In November 2016, Rinpoche made a rare visit to North America to visit Ann Arbor, Michigan, as part of the Khyentse Visitorship. The Visitor Program was set up by a group of Rinpoche’s students, to bring the best of the Oral Tradition teachers and practitioners to the best of the modern academia. To date, six Buddhist practitioners, from a variety of traditions and both genders, have been a part of the program. During the 2018-2019 academic year, the Khyentse Visitor Program will host its first teachers from the Korean Buddhist tradition.
While participating in the Khyentse Visitorship, Rinpoche taught classes, held discussions with professors, and found time to check out the film department during his visit.
One of the results of that ground-breaking visit is what we are proud to announce today: KF’s second, and largest to date, academic chair, the Khyentse Gendun Chopel Professorship of Tibetan Buddhist Studies at the University of Michigan, one of the preeminent Buddhist programs in North America, led by Professor Donald Lopez. Please read on for Rinpoche’s reflections:
My colleagues at Khyentse Foundation and I are delighted to inform you that we have established a new Chair of Buddhist Studies at the University of Michigan.
As citizens of a world that is ever shifting, changing, and even precarious, we must all seek and contemplate sources of strength and sanity. For centuries, Buddhist study and practice have proved to bring stability and harmony to both individuals and society. So in this day and age, it is more crucial than ever that such wisdom be preserved and kept alive in important institutions of learning like the University of Michigan.
While it is important for all human beings to bring reason to every avenue of their lives—social, political, and spiritual—academics particularly treasure, cherish, and nurture the critical, rational, and analytical faculties. In that regard, Buddhist studies have such sophisticated tools for sharpening our critical thinking that they even lead us to critique the critical mind itself.
In this world and era of short attention spans, where we are so influenced by headlines, images, and sound bites and swayed by emotion, it is ever more important to support and cultivate genuine traditions of critical thinking.
That is also of paramount importance for followers of Shakyamuni Buddha who cherish his teachings. The traditional approach to the Buddhist path recognizes that a complete understanding and appreciation of the teachings cannot happen through academic and intellectual study alone, but requires that the teachings are practiced and brought into our lives. Prior to such practice, however, it has always been emphasized that hearing and contemplating the teachings is of the utmost importance.
In short, study and critical analysis of the Buddhist teachings are as necessary for dedicated practitioners as they are valuable for scholars, leaders, and ordinary people the world over.
I am particularly pleased that this new Chair of Buddhist Studies is being established at the University of Michigan, where I had the privilege of visiting and meeting with some classes a year and a half ago.

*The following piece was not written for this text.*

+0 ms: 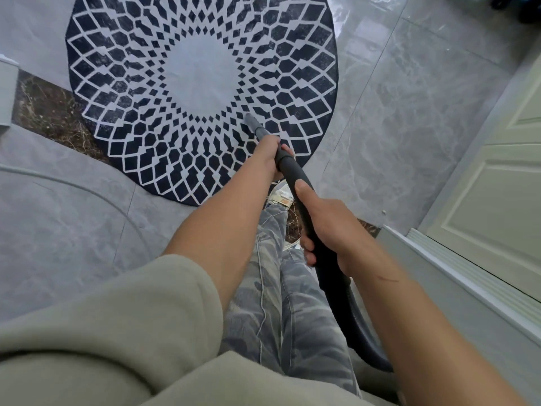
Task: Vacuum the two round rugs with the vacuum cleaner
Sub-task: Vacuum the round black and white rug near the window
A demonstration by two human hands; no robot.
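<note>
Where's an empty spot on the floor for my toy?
Bare grey tiles lie between the round rug and the white door, and more left of the legs. Crowded at the rug's near edge, where left hand and right hand grip the vacuum tube.

- View: single wide-angle camera, worn on the person's head.
- Facing: forward and steeply down, along the vacuum tube (292, 171) to the tiled floor (395, 127).
- Range: left hand (270, 155) and right hand (328, 227) close beneath the lens; round rug (202, 83) farther off, top edge cropped.
</note>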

Not only is the University of Michigan one of the highest ranked public universities in the United States, but it also has one of the oldest, largest, and most active Buddhist studies programs in North America. With a history of more than 40 years, the University of Michigan Buddhist studies program is a real pioneer in this field from which many other Buddhist academic programs have evolved.
Finally I want to express my deep satisfaction that the new chair will bear the name of the great Tibetan scholar Gendun Chopel, who symbolizes some of the most advanced avant-garde thinking in the Tibetan Buddhist scholastic tradition. Gendun Chopel is one eminent sage Tibetans simply cannot afford to forget, and I am so happy he will be remembered here.
For all these reasons, therefore, my colleagues and I are particularly happy to see the new chair of Buddhist studies formally established at the University of Michigan. May it bring great benefit to students, to the university, and to the world at large.